La vie et la mort de M. Blier sont d'un sage : Comme sa modération naturelle et sa raison répugnaient aux extrêmes, il se tint toujours à égale distance des exagérations de vertu des stoïciens et des défaillances morales des disciples dégénérés d'Epicure. S'il vivait ordinairement dans les régions sereines de la pensée et s'il aimait à se hausser jusqu'à l'idéal, il n'oubliait pas qu'il tenait à la terre où trop nombreux sont ceux qui souffrent et qui pleurent, et il se baissait vers eux pour les consoler et les secourir. Conscient de ses devoirs de solidarité envers ses semblables, bon et compatissant pour tous, il ne s'enveloppait pas, comme certains, dans une indifférence égoïste et sceptique. Il s'associait avec bonne grâce à toutes les œuvres publiques de mutualité et de bienfaisance, ce qui ne l'empêchait pas de répandre autour de lui, discrètement et sans bruit, des libéralités peut-être même disproportionnées avec sa fortune personnelle.
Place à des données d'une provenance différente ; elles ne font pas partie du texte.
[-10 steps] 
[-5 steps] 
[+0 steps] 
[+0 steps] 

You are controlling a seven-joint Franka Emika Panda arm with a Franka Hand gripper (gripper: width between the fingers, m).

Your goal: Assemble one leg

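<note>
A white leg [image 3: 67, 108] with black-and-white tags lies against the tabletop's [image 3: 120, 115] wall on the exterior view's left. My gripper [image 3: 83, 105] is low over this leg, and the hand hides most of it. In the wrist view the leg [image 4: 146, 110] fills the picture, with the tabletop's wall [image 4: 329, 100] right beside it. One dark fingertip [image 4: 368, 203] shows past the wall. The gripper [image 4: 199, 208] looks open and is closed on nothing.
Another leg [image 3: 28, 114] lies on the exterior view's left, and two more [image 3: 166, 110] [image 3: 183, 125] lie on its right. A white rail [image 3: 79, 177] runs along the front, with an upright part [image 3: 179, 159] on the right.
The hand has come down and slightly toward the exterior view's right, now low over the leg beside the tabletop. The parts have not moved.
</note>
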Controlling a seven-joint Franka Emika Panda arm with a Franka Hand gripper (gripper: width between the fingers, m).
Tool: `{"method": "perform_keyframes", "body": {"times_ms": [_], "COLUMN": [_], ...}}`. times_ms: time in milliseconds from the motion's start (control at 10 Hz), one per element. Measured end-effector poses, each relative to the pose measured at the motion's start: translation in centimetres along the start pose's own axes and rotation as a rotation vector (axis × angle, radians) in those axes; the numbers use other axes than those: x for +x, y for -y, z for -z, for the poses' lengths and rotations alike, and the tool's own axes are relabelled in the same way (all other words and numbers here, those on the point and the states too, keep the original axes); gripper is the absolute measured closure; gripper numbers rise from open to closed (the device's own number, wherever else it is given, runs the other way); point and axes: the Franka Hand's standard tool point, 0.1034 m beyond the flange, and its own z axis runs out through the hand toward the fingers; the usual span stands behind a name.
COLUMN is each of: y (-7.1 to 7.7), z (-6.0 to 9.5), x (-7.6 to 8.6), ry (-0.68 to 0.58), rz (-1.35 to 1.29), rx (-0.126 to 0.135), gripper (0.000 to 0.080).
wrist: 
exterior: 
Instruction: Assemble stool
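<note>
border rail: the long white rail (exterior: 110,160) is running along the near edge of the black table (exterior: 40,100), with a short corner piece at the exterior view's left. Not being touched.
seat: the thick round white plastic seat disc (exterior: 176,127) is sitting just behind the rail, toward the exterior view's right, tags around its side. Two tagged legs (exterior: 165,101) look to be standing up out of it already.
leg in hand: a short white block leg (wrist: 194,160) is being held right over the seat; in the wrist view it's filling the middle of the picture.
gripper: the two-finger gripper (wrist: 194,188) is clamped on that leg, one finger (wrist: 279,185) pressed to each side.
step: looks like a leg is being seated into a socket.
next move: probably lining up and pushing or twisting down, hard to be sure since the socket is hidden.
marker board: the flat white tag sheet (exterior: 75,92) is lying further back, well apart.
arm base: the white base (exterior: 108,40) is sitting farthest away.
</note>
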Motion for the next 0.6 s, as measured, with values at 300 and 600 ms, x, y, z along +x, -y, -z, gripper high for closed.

Plus d'une famille ainsi généreusement secourue sentira vivement sa perte.

Foncièrement libéral en politique, comme en toutes choses, il ne se désintéressait pas des affaires publiques, mais les agitations du forum n'avaient jamais pour lui beaucoup d'attrait et il les abandonnait volontiers à de moins pacifiques ou à de plus ambitieux ; il n'avait pas beaucoup plus de goût pour les distractions à la mode, et préférait la compagnie de ses chers auteurs dont les œuvres garnissaient sa bibliothèque, aux réunions brillantes du monde où l'on s'ennuie. Il était toujours très sensible aux témoignages affectueux qui lui arrivaient du dehors, mais il n'aimait pas à disperser son affection qu'il concentrait sur quelques privilégiés. Il n'eut pas à le regretter, car resté seul à la mort de sa femme, il trouva une famille honorable qui l'accueillit comme un des siens et qui l'a entouré jusqu'à la fin des soins les plus dévoués.

Et puisque c'est une fatalité inéluctable que toute vie humaine doit aboutir à la tombe, regrettons l'ami que nous avons perdu, mais ne le plaignons pas, car il fut plutôt heureux d'avoir vécu quatre-vingts ans, sans infirmités graves et, jusqu'aux derniers jours, en pleine possession de ses facultés intellectuelles.